Cross-sectional view showing fabrication of the ACM
Figure 3. Cross-sectional view showing fabrication of the ACM (a). Vibration
sensor interfaced with readout electronics on a miniature circuit board (b).
Measured resonance frequency of 12.5 kHz of the microsensor (c).

Figure 3a is Cross-sectional view showing fabrication of the ACM:

  1. (i) The (100) silicon-on-insulator (SOI) wafer with 40-μm device layer as the base layer. Trenches are etched using deep reactive-ion etching (DRIE) in the device layer.
  2. (ii) The trenches are then filled using low-pressure chemical-vapor deposition (LPCVD) tetraethyl orthosilicate (TEOS). The exposed region is thermally oxidized to form the top sacrificial oxide layer (270 nm in thickness) for the sense electrodes.
  3. (iii) Polysilicon is deposited and patterned for the sense electrode. The wafer is released in hydrogen-fluoride (HF) solution using a supercritical point drier.
  4. (iv) The capping wafer is on a silicon wafer; through-silicon vias (TSV) are formed using deep polysilicon pillars with oxide isolation.
  5. (v) A deep cavity is etched using DRIE, whose depth is engineered to control the package pressure level.
  6. (vi) The capping wafer is then bonded using high-vacuum eutectic bonding.
  7. (vii) The capping wafer is ground to expose the TSV, which is followed by plasma-enhanced chemical vapor deposition (PECVD) oxide and metal electroplating to form the electrical routing on the packaged device.

On Figure 3b you can see vibration sensor interfaced with readout electronics on a miniature circuit board (2 cm × 2 cm) with protective epoxy coating. Figure 3c shows measured resonance frequency of 12.5 kHz of the microsensor under vacuum conditions.

The ACM provides an interesting and unconventional “seismocardiogram” perspective of the patient’s situation via new perspectives; it’s especially useful when its signals are also correlated those of the traditional EKG (Figure 4). For example, among the results of their clinical tests on a select group of patients, the researchers successfully recorded a “gallop,” the faint third sound after the “lub-dub” of the heartbeat. These gallops are normally elusive clues of heart failure.

Recording cardiopulmonary vibrations, sounds, and body motion.
Figure 4. Recording cardiopulmonary vibrations, sounds, and body motion.

Figure 4a shown Time-domain plot of measured seismocardiogram (SCG) signal. Peaks corresponding to occurrence of closing of mitral valve (MC), opening of aortic valve (AO), closing of aortic valve (AC), and opening of mitral valve (MO) are indicated.

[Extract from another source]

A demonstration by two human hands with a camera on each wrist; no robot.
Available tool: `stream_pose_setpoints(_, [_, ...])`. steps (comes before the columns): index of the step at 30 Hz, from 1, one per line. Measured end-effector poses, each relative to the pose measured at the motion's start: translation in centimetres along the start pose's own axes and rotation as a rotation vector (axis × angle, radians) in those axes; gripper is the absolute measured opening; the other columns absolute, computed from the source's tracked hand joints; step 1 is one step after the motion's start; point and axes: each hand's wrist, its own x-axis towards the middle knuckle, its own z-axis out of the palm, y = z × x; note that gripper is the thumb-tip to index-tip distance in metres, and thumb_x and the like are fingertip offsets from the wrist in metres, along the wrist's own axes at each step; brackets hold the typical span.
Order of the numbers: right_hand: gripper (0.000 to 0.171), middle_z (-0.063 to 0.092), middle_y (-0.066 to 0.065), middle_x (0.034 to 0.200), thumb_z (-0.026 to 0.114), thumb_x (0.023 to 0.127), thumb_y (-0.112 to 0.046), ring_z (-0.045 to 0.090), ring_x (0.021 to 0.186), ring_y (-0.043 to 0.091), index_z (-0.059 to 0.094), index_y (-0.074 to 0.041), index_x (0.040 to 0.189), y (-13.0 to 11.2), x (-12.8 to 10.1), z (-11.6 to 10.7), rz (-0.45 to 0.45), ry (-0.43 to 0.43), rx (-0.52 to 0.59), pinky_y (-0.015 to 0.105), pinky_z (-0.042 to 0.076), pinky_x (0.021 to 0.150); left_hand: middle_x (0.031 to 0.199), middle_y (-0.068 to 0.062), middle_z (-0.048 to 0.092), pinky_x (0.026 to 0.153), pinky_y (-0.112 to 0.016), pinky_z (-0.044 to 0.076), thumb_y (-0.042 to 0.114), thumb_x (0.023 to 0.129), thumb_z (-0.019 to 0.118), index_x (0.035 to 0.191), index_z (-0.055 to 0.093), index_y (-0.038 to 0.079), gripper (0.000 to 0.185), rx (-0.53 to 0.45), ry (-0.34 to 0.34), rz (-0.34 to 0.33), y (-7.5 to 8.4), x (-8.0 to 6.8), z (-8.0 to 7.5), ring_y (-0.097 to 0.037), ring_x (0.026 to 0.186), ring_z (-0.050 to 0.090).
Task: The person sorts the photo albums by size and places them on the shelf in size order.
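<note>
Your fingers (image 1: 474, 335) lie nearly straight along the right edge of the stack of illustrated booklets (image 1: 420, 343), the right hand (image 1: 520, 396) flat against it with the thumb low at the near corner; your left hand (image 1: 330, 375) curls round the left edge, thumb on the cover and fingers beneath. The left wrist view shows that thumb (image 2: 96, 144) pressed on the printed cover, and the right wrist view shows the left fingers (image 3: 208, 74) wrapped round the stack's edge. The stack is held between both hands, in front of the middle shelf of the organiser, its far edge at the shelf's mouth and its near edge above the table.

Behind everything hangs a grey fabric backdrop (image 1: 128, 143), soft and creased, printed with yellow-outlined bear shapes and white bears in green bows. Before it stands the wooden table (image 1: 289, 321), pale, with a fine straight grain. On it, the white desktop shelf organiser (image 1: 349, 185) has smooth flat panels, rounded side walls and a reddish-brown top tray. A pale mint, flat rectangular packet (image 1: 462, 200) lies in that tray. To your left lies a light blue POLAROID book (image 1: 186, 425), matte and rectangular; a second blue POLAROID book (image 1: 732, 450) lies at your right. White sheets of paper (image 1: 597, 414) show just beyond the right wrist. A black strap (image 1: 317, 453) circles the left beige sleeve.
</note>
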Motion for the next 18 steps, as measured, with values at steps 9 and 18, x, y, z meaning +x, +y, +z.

On Figure 4b you see recorded waveforms of two cardiac cycles showcasing sensitivity to the two major cardiac sounds (S1 and S2). Time intervals of inter-beat, systole, and diastole are specified. Figure 4c - sensor output signal representing motion of the chest wall during deep-breathing respiratory cycles. Time intervals of inhalation and exhalation are identified for computation of respiratory rate. Figure 4d - High-frequency lung sounds of inhalation and exhalation as recorded by the vibration microsensor.

Figure 4e demonstrates Body-motion tracking in three dimensions using the ACM along with two in-plane accelerometers, as the individual performs side-to-side (orange) and frontal (green) bending exercises. Time-domain plots recorded during exercising show the wide dynamic range of the sensor.

The researchers published their results in the Nature journal njp Digital Medicine, “Precision wearable accelerometer contact microphones for longitudinal monitoring of mechano-acoustic cardiopulmonary signals,” along with detailed Supplementary Notes that look in more detail at the raw data, noise, and ambient effects, test arrangements, and analysis of acquired data. The research was funded by the Georgia Research Alliance, the Defense Advanced Research Projects Agency (DARPA), the National Science Foundation, and the National Institutes of Health.